What the exercise asks:
Transcribe the following entries word for word; no picture is to appear in the copy.

(Excerpts from a dataset)
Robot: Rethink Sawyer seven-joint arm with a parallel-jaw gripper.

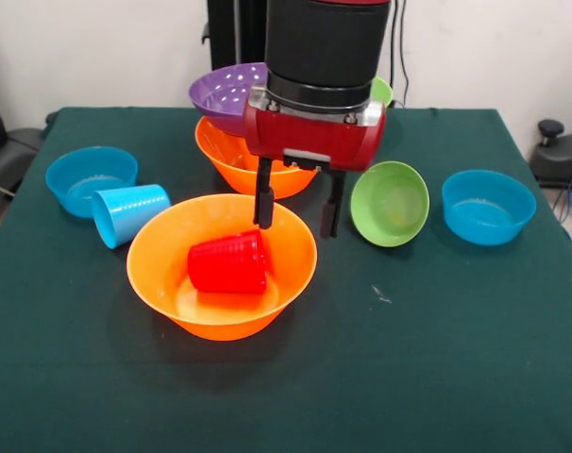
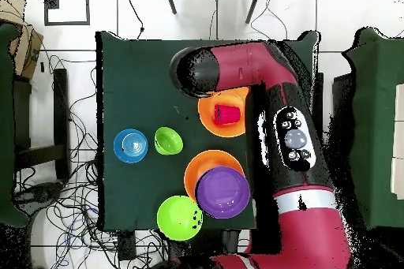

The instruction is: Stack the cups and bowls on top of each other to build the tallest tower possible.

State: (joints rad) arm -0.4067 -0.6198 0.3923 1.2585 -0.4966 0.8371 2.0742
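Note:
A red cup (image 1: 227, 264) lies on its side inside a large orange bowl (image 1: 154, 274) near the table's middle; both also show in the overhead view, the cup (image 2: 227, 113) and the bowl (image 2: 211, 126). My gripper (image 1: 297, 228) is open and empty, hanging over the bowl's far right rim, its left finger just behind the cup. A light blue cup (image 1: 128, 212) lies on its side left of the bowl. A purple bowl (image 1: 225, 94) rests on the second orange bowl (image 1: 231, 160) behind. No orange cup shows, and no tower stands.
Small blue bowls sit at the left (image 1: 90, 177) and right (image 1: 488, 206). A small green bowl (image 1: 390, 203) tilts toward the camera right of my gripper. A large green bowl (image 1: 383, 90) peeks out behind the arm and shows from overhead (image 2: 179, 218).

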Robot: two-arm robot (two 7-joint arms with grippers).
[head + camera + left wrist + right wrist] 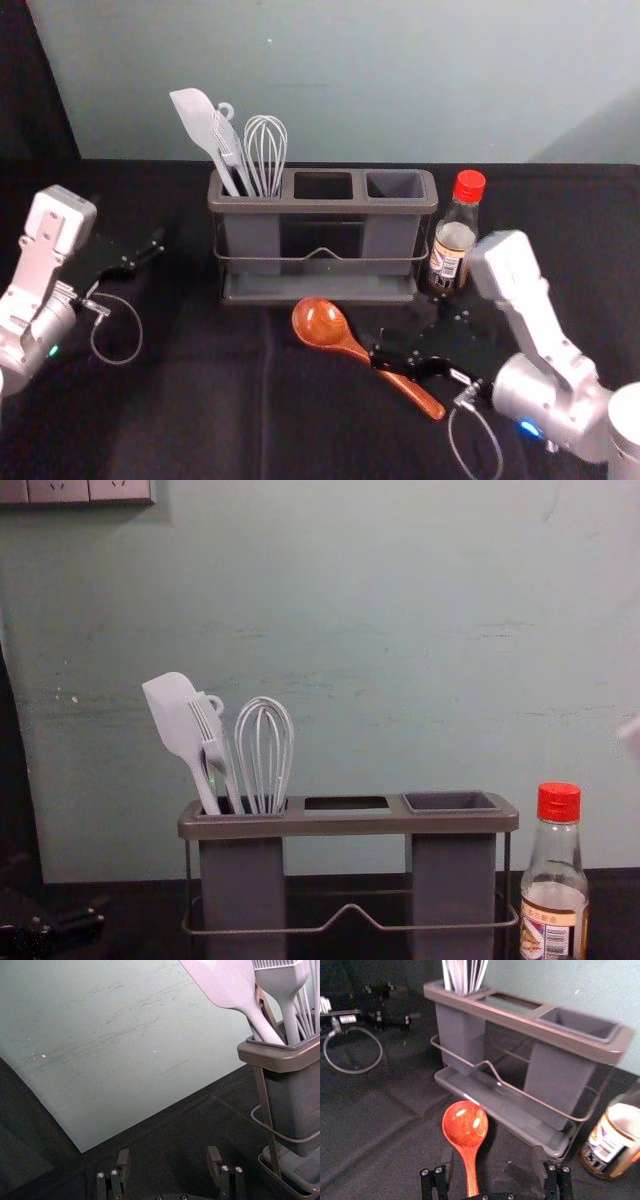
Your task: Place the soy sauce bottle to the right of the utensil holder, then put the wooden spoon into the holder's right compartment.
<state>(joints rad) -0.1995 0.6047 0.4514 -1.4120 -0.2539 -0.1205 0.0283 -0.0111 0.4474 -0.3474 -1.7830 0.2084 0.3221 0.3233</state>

Result for this exercise:
Robot: Rethink Sawyer seven-joint arm with a parallel-jaw gripper.


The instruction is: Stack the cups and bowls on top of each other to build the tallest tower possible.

State: (joints rad) arm -0.4067 -0.6198 0.3923 1.2585 -0.4966 0.8371 2.0742
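Note:
A red cup (image 1: 227, 264) lies on its side inside a large orange bowl (image 1: 154, 274) near the table's middle; both also show in the overhead view, the cup (image 2: 227, 113) and the bowl (image 2: 211, 126). My gripper (image 1: 297, 228) is open and empty, hanging over the bowl's far right rim, its left finger just behind the cup. A light blue cup (image 1: 128, 212) lies on its side left of the bowl. A purple bowl (image 1: 225, 94) rests on the second orange bowl (image 1: 231, 160) behind. No orange cup shows, and no tower stands.
Small blue bowls sit at the left (image 1: 90, 177) and right (image 1: 488, 206). A small green bowl (image 1: 390, 203) tilts toward the camera right of my gripper. A large green bowl (image 1: 383, 90) peeks out behind the arm and shows from overhead (image 2: 179, 218).
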
Robot: two-arm robot (two 7-joint arms with grippers).
[head + camera + left wrist + right wrist] 
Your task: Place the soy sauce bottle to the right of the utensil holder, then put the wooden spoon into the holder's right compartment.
<state>(joints rad) -0.1995 0.6047 0.4514 -1.4120 -0.2539 -0.1205 0.0283 -0.0111 0.4474 -0.3474 -1.7830 0.2084 0.3221 0.3233</state>

There is no more to this answer.